**EXERCISE REQUIREMENTS:** Would you please copy each line of the data in which the string "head" occurs?
----- RECORDED DATA
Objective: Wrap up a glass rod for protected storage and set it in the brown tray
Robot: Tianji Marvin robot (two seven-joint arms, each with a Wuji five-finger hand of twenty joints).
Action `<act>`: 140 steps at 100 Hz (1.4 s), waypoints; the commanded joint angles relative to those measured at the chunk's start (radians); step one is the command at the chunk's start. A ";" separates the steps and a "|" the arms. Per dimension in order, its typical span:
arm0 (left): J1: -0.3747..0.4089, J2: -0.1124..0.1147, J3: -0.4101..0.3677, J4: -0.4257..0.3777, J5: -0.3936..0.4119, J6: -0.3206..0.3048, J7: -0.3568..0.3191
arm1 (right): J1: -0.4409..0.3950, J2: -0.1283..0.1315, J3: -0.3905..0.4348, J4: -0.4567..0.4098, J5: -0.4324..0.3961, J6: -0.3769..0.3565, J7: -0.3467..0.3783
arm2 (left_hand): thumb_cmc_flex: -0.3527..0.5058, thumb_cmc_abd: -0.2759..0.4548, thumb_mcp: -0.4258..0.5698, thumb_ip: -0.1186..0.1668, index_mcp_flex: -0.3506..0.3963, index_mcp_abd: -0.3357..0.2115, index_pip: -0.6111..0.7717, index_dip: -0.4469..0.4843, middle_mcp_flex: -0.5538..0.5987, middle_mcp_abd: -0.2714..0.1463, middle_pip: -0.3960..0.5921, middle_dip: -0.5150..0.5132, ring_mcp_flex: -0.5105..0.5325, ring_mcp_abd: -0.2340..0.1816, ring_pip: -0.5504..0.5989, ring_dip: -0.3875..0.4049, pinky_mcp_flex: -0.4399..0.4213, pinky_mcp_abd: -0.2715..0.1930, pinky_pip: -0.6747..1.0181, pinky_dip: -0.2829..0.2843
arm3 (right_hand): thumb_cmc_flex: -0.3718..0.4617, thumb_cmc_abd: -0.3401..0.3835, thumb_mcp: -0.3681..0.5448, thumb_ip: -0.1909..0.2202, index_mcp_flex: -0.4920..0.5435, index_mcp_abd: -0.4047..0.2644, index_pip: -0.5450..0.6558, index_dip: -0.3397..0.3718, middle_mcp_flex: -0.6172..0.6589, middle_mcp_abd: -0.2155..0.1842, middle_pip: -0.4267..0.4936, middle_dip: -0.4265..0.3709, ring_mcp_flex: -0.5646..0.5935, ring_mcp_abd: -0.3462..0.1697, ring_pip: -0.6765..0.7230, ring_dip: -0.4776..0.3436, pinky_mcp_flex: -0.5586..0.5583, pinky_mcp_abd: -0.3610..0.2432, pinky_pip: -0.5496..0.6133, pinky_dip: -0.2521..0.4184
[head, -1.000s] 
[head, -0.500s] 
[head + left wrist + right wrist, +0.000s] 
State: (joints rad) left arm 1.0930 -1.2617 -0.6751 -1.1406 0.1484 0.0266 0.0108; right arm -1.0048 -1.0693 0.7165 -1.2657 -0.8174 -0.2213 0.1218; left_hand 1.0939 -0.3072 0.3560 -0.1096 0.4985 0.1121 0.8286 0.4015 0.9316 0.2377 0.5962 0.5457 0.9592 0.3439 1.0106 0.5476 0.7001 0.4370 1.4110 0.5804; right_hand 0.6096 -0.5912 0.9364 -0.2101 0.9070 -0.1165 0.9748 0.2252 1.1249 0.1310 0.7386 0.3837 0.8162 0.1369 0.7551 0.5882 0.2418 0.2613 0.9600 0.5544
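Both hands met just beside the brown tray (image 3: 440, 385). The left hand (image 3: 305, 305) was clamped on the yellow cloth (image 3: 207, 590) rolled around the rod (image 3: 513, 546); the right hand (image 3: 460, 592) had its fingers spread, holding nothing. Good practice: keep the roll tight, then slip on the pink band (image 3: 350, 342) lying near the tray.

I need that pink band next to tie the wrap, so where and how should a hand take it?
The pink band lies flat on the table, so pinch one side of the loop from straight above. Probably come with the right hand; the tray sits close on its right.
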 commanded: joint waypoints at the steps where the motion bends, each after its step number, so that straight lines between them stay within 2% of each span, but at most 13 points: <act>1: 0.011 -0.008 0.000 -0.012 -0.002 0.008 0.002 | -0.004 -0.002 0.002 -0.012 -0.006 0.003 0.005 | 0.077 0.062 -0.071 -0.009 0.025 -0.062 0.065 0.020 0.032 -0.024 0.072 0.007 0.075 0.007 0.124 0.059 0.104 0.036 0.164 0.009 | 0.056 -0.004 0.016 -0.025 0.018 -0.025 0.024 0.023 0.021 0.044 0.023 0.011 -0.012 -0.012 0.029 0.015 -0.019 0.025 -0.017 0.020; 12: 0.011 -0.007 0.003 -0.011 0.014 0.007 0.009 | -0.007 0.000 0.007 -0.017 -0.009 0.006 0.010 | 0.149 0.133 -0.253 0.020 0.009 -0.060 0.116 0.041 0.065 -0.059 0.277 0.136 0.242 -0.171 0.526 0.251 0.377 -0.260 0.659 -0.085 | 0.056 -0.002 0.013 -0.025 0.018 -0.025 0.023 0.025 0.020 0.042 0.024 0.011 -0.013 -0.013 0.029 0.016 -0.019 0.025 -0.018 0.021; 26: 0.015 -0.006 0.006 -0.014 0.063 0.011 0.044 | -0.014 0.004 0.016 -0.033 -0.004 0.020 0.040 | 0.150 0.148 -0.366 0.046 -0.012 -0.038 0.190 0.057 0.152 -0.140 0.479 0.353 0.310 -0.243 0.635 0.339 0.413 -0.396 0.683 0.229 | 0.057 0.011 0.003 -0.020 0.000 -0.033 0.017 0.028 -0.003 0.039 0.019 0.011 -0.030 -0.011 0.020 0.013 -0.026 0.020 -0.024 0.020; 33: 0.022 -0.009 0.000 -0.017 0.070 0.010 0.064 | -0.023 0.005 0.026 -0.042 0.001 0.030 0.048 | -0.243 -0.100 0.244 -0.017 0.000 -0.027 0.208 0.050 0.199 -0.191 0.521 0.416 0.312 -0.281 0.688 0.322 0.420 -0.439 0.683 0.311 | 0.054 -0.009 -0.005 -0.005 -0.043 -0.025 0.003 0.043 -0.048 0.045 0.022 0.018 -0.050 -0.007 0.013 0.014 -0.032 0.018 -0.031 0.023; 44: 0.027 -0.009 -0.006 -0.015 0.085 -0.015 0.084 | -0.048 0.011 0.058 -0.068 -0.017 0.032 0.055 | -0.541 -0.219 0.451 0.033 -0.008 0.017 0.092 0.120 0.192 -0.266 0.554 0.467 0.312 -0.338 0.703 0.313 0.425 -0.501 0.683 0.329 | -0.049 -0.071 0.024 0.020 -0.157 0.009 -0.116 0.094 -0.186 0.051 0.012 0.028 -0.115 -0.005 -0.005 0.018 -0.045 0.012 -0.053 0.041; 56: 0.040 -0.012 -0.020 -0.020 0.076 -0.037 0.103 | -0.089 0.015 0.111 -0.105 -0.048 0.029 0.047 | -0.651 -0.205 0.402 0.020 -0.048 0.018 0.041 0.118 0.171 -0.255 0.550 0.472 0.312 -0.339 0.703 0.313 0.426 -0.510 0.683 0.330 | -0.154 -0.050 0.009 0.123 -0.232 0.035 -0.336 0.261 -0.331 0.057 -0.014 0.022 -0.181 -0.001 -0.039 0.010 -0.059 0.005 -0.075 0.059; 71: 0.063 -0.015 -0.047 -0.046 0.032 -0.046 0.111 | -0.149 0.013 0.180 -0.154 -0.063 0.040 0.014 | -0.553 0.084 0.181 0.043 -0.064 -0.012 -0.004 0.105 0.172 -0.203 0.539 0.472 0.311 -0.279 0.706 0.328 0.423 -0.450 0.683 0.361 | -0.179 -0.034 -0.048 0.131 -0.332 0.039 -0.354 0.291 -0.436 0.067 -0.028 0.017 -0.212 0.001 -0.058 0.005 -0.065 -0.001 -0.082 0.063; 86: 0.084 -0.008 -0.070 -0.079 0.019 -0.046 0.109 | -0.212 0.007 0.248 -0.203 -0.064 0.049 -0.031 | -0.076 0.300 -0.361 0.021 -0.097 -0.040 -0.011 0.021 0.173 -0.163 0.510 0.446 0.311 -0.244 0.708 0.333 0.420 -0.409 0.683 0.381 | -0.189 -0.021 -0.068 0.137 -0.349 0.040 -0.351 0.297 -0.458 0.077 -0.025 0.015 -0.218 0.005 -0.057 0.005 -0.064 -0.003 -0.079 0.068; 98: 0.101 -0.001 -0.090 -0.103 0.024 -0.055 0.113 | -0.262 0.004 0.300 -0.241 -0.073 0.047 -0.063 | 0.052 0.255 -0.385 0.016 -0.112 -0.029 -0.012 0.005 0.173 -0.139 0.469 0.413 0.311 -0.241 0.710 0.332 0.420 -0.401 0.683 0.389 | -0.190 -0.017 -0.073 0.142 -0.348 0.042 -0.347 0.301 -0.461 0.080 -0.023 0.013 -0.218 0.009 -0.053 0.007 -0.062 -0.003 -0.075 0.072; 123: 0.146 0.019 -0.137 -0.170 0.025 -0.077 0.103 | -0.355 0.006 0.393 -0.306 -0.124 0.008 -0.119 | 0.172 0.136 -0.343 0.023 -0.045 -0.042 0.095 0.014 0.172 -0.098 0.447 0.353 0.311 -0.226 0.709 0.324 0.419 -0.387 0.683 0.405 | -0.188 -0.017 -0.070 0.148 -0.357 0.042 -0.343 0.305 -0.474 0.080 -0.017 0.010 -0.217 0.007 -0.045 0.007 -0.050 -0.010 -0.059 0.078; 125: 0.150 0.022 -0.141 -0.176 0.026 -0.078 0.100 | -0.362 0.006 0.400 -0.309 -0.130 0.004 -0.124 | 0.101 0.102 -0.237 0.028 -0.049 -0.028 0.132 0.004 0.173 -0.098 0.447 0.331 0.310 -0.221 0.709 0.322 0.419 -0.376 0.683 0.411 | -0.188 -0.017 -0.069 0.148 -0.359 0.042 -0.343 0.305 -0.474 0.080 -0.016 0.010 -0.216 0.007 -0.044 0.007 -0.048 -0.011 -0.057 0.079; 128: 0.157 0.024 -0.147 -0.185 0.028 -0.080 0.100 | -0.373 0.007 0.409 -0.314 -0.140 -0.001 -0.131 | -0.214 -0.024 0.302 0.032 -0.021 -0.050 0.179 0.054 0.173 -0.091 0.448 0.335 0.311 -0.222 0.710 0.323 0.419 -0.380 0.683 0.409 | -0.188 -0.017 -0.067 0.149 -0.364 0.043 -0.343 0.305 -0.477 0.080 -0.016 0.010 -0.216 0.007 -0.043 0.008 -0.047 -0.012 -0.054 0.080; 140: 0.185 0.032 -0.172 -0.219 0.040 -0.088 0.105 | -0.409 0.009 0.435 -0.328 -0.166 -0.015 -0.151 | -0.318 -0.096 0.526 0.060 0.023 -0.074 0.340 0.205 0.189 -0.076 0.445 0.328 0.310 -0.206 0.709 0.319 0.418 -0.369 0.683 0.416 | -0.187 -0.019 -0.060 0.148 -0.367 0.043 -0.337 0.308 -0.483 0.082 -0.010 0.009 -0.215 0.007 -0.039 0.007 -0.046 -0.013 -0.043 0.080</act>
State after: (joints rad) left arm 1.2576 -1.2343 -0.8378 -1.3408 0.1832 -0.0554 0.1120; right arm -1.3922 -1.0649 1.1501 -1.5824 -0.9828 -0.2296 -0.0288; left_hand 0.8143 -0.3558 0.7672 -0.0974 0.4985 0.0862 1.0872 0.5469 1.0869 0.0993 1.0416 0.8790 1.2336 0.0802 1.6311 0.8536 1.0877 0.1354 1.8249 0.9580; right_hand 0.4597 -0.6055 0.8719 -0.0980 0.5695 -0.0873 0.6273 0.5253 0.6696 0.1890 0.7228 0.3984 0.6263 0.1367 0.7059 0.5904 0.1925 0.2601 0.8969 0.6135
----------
**RESULT:**
[head, -1.000s] 
[head, -0.500s] 
[head + left wrist + right wrist, +0.000s] 

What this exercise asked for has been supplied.